The task> Within the entries below, the lines from the one with "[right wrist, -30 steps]" through the one with "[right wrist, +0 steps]" are to be set down exactly, both ends kept.

------

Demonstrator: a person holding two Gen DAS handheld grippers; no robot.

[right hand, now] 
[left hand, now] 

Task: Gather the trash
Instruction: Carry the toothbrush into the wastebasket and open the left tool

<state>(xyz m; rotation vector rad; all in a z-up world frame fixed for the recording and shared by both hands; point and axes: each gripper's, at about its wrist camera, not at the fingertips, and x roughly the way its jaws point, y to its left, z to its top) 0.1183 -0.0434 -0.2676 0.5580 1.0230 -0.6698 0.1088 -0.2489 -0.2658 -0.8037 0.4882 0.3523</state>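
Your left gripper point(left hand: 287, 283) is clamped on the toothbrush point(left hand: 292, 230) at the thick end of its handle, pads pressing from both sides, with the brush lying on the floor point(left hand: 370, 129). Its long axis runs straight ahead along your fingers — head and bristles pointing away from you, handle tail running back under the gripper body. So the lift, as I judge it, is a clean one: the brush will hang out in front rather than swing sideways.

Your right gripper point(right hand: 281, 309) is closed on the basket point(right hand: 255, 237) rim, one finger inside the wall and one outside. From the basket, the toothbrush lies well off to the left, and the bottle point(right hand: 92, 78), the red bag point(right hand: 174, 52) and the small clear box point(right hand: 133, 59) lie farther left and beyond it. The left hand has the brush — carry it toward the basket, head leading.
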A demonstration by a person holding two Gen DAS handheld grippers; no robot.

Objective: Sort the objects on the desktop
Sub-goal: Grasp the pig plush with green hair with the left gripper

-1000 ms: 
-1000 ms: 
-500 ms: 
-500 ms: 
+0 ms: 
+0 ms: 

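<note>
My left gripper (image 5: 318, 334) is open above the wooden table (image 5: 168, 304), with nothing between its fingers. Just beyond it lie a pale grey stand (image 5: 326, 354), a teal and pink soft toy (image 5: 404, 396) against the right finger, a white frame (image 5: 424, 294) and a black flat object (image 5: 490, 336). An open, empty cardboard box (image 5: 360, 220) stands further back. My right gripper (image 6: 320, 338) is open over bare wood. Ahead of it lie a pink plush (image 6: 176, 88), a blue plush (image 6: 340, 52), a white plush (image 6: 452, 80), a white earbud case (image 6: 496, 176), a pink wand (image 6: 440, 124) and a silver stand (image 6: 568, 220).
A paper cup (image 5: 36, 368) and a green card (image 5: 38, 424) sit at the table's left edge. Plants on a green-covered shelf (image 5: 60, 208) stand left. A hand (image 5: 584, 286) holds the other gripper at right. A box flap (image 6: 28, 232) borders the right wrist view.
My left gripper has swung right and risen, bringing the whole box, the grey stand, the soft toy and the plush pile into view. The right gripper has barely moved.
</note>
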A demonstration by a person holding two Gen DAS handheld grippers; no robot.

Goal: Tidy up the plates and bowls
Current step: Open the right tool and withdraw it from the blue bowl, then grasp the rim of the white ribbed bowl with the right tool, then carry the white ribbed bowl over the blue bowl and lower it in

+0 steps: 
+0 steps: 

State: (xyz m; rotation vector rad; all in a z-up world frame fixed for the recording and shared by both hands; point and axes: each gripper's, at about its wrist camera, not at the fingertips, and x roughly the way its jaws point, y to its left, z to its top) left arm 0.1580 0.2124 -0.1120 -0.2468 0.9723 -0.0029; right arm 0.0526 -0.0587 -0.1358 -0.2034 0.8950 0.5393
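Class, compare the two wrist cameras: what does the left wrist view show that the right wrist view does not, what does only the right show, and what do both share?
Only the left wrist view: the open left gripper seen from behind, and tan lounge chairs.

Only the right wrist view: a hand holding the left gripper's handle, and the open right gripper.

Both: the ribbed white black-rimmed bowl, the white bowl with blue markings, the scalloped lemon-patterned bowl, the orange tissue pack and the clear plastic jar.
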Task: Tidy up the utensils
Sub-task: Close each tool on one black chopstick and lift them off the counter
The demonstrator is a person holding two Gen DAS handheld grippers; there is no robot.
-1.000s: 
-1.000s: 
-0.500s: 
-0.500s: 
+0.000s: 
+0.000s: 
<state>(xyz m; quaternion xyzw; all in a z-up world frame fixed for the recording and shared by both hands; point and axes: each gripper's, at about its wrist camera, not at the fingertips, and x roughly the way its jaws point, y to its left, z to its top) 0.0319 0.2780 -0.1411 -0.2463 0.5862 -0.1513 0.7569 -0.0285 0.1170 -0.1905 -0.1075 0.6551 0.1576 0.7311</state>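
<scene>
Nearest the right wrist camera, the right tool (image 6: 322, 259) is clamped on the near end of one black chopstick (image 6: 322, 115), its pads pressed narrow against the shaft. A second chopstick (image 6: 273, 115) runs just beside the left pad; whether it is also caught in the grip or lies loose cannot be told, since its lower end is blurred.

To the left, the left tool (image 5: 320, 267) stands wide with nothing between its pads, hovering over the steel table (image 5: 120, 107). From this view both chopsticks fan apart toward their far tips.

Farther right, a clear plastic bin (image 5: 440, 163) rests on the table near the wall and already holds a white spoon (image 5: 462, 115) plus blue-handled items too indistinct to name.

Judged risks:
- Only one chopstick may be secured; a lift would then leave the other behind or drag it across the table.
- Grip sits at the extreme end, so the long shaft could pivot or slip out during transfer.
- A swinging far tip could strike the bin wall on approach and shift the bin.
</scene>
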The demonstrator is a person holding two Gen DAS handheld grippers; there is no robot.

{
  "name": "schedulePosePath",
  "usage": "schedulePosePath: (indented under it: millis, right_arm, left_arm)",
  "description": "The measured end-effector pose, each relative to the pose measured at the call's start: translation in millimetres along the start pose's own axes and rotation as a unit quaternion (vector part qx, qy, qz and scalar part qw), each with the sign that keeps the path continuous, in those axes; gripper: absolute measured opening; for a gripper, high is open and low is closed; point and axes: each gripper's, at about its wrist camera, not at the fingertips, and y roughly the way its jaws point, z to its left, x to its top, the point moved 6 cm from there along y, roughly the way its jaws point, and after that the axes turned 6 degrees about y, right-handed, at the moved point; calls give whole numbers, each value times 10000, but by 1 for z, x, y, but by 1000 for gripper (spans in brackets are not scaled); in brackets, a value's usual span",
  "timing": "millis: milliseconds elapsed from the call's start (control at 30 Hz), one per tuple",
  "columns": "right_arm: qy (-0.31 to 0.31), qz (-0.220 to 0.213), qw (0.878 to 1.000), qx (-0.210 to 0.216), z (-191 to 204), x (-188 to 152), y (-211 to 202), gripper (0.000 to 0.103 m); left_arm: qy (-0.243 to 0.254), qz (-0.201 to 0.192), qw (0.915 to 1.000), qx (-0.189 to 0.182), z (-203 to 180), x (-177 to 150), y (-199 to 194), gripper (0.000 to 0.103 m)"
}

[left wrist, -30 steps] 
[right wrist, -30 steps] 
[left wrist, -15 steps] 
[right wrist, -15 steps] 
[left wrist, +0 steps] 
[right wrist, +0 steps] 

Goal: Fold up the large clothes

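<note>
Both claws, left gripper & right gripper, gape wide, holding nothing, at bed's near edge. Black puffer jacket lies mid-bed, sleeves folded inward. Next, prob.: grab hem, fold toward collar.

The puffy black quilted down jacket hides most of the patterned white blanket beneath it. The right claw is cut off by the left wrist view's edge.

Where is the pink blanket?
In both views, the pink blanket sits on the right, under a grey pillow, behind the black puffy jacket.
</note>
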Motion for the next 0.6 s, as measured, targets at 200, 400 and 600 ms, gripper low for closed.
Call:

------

Expected output>
[right wrist, -30 steps] 
[left wrist, -15 steps] 
[right wrist, -15 steps] 
[left wrist, +0 steps] 
[right wrist, +0 steps] 

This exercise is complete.